* TASK ITEM: Would you please copy every line below that includes the string "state"?

>>>

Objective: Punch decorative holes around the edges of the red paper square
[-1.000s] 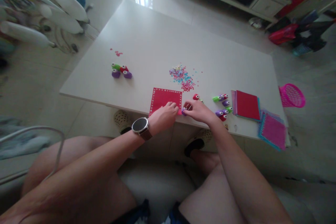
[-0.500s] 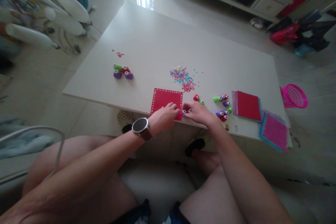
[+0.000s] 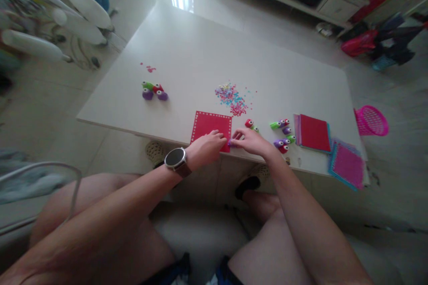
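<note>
Red paper square (image 3: 210,124), hole-bordered, lies at the bench's (image 3: 187,58) near edge; left hand (image 3: 209,146) laid flat upon it, right hand (image 3: 250,140) gripping a small purple punch (image 3: 230,143) by its right side. Likely light, thin, easily creased; best pressed flat-fingered, inside the perforated rim

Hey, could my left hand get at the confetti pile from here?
Probably yes: the left hand rests on the red punched sheet, and nothing upright appears to stand between it and the confetti pile.
</note>
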A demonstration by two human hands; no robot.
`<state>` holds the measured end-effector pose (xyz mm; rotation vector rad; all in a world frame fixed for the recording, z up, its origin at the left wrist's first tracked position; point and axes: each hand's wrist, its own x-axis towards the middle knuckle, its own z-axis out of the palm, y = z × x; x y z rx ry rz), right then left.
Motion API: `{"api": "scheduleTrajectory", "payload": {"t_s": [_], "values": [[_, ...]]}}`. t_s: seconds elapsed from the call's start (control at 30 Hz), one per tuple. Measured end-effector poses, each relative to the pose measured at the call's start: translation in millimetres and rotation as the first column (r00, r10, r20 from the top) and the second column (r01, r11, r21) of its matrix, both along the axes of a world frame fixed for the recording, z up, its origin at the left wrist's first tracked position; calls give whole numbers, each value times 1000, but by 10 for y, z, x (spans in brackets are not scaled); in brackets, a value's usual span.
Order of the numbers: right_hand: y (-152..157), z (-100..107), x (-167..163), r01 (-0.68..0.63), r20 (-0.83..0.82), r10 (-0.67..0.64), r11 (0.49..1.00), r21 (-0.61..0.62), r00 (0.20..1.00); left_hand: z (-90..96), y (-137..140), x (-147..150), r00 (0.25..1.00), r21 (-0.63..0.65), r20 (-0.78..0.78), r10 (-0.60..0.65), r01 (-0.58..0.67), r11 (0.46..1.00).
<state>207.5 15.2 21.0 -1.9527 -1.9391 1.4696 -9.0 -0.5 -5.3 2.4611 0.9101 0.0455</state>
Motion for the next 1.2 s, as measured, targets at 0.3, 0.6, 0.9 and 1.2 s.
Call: {"api": "scheduleTrajectory", "payload": {"t_s": [0.3, 0.6, 0.9, 1.2], "values": [[68, -52, 0, -18, -19, 19, 999, 51, 1000, 46, 45, -105, 997, 31, 37, -60, 59, 998], [35, -121, -74, 23, -37, -19, 992, 125, 999, 81, 30, -84, 1000, 7, -1, -31, 31, 999], [77, -121, -146, 31, 109, -41, 995, 100, 993, 83, 94, -105, 994, -4, -63, -91, 91, 996], [88, -68, -284, 26, 225, -55, 991, 129, 973, 76, 135, -46, 992, 35, -94, -85, 88, 995]]}}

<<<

* WRITTEN RESPONSE:
`<state>` holds the measured end-effector pose (xyz mm; rotation vector rad; all in a world frame fixed for the recording, z up, its origin at the left wrist's first tracked position; point and axes: each hand's wrist, its own x-axis towards the middle knuckle, its own z-axis out of the palm, y = z × x; x y z rx ry rz), right then left.
<state>207.5 15.2 21.0 -1.9527 -1.9391 1.4696 -9.0 -0.5 -5.3 2.4611 0.9101 0.0455</state>

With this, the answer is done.